Queste ultime settimane sono state segnate dalle tensioni, sempre più percettibili, tra la Casa Bianca e il Pentagono rispetto alla strategia da adottare nei confronti della Corea del NordCome riportato dal New York Times, infatti, la Casa Bianca ha cominciato a mostrare evidenti segni di insofferenza nel confronti del Pentagono per la riluttanza a fornire al presidente Donald Trump opzioni per un attacco militare contro Pyongyang.

Se il generale McMaster, consulente per la sicurezza nazionale, ritiene che i moniti di Trump alla Corea del Nord per essere credibili debbano essere sostenuti da solidi piani militari, per il Pentagono la Casa Bianca si sta muovendo in maniera frettolosa e un attacco militare alla Penisola coreana potrebbe avere conseguenze catastrofiche. Tali tensioni si sono dunque riservate sulla scena pubblica, benché la realtà sia più complessa e sfumata.

Cosa sta succedendo tra pentagono e Casa Bianca?

A fornire una delucidazione sulle recenti diatribe interne all’amministrazione Usa è un articolo pubblicato su Foreign Affairs, l’autorevole rivista statunitense a cura del Council on Foreign Relations: “L’apparente rifiuto del Pentagono di consegnare i piani militari richiesti dalla Casa Bianca molto probabilmente derivava da una serie di fattori estranei ai sentimenti del Dipartimento della Difesa verso il presidente o verso la sua politica estera”, osservano Julianne Smith e Loren DeJonge Schulman.

In questo caso, spiegano i due analisti americani, “i parametri fissati dalla Casa Bianca, ovvero basso rischio per le forze statunitensi, per la Corea del Sud e nel provocare una risposta della Corea del Nord, ma alti danni al programma nucleare di Pyongyang – potrebbero essere stati semplicemente insostenibili. Dopotutto, non esiste un’opzione che contempli un attacco chirurgico efficace verso la la Corea del Nord che possa infliggere in modo affidabile danni determinanti alle strutture militari senza provocare ritorsioni devastanti”.

Nsc e Pentagono, una conflittualità storica

Le frizioni tra il Consiglio di sicurezza nazionale (Nsc) e Pentagono sono emerse più volte in quasi tutte le amministrazioni americane, soprattutto quando si parla di pianificazione militare. Le agenzie hanno ruoli diversi nello sviluppo di opzioni militari ma, come sottolineano Smith e Schulman, “nessuna delle due fa la sua parte come l’altra vorrebbe”.

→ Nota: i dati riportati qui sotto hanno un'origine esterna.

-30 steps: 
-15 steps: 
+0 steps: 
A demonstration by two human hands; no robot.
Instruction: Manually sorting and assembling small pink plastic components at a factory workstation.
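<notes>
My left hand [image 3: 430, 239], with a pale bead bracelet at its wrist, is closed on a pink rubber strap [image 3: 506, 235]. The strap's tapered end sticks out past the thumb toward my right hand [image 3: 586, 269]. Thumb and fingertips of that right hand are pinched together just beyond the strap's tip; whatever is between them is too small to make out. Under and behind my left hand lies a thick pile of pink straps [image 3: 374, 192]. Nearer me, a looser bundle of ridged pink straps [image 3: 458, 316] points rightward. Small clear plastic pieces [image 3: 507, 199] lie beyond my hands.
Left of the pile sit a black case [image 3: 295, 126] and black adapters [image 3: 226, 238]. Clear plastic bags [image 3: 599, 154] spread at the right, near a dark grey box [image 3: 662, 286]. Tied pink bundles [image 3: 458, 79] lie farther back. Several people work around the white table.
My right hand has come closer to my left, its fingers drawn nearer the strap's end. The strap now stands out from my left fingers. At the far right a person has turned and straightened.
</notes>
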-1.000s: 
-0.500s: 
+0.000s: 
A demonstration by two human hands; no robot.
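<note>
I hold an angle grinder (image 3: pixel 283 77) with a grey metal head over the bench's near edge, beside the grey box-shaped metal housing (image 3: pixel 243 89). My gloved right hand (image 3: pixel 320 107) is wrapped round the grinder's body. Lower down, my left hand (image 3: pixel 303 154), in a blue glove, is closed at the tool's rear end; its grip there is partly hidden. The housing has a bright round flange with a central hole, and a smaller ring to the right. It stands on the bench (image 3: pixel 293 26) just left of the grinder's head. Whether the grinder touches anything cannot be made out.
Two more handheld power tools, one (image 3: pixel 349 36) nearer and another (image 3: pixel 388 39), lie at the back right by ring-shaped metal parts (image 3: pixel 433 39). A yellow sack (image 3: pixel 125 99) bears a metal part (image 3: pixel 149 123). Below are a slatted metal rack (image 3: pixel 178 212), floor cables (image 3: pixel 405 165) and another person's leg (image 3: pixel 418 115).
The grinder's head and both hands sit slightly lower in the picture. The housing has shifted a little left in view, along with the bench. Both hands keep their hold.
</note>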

Per esempio, quando il presidente Barack Obama chiese al Pentagono di delineare un potenziale piano di intervento in Siria durante le prime fasi del conflitto, ricevette solo una proposta, e non era quella che speravano lui o il suo staff: Obama sperava di avere un piano con un rischio minimo per il personale statunitense ma il Pentagono era di ben altro avviso. “Il problema – affermano i due esperti su Foreign Affairs – non è la tensione tra Nsc e Pentagono. Il punto è che la Casa Bianca non ha una strategia in merito alla Corea del Nord o ne cambia i parametri ogni giorno. Se si è seduti nel Dipartimento di Stato, a Seul, o a Pyongyang, è difficile sapere cosa la Casa Bianca voglia realmente”. 

Dopotutto il Pentagono esprime una posizione realistica: non c’è attacco preventivo o limitato che possa essere veramente efficace e che scongiuri in modo inequivocabile una reazione devastante di Kim Jong-un: qualsiasi tipo di attacco militare contro Pyongyang metterebbe in serio pericolo gli alleati degli Stati Uniti nella regione e questo gli Usa non possono permetterselo.